10月11日に、史上初の“八冠”を達成した、将棋の藤井聡太八冠(21)。
13日には、師匠の杉本昌隆八段とともに、地元・名古屋で凱旋会見を行いました。

その杉本八段は、小学生の頃に出会った弟子の今回の大逆転劇をどんな気持ちで見ていたのでしょうか。対局の翌日、凱旋会見前日の12日、CBCテレビ「チャント!」の大石邦彦アンカーマンが、直撃取材していました!

勝敗を分けた“あの一手”

Q.11日の勝負は、ずっと永瀬拓哉前王座がリードのまま最終盤まできました。何が起きたんでしょう?

「本当の最終盤で永瀬前王座にミスが出てしまった。でも、それはすごく難しい局面で、もうミスとは言えないレベル。それを藤井八冠がとどめた。そこで今度は藤井八冠にミスがでた。再び永瀬前王座が勝ちになった。もうこれは99対1くらいで永瀬前王座が勝ちだと誰しも思った。でも最後の最後で痛恨の敗着が永瀬王座に出てしまった。そして最終的に藤井八冠が誕生」

Q.九分九厘勝ちを収めていた永瀬前王座。ある一手を打ったら、その後『うわ~』と本当に悔しがった。あれは打った瞬間にわかったんですか?
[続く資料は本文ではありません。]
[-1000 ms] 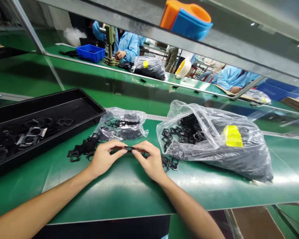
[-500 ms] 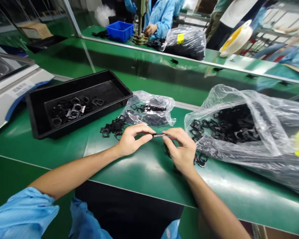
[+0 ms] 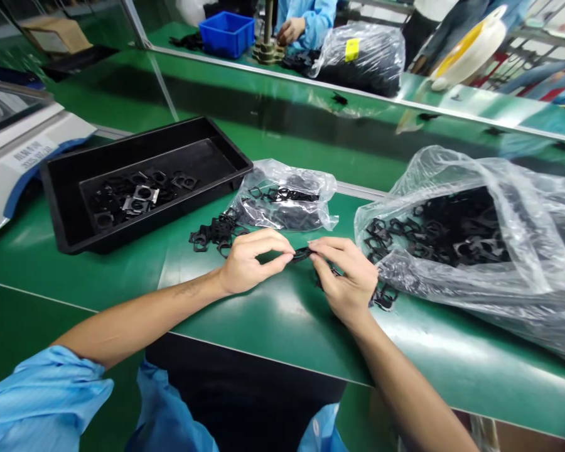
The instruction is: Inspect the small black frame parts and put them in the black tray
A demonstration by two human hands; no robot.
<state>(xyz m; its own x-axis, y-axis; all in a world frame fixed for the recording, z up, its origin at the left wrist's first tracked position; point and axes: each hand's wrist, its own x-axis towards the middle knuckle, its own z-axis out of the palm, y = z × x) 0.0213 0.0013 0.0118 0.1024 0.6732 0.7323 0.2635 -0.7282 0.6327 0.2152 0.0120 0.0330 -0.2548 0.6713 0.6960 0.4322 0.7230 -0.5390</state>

「本人も、すぐに気づいたはず。一手1分だから、秒読みの時は見逃してしまったけど、指した直後に『あ、こっちが正解だった!』と気づいたはず。あれは見ていて、気持ちが手に取るようにわかるので。自分たちもよくあるんです。指した瞬間に『あ、こっちが正解だった』とわかるんですけど、もう取り返しのつかないミスになってしまって、あれが勝敗を分けましたね」

Q.正直、師匠がご覧になっていて、別の手を打っていたら、決まっていました?

「決まっていました。でも第三者だとわかるんですけど、対局者は朝9時からずっと10時間以上対局している。そして目の前にいるのが、藤井八冠。そのプレッシャーというか重圧というのは、対局者しかわからない」

Q.時間のプレッシャーと藤井八冠のプレッシャーが一手をミスらせてしまったわけですか?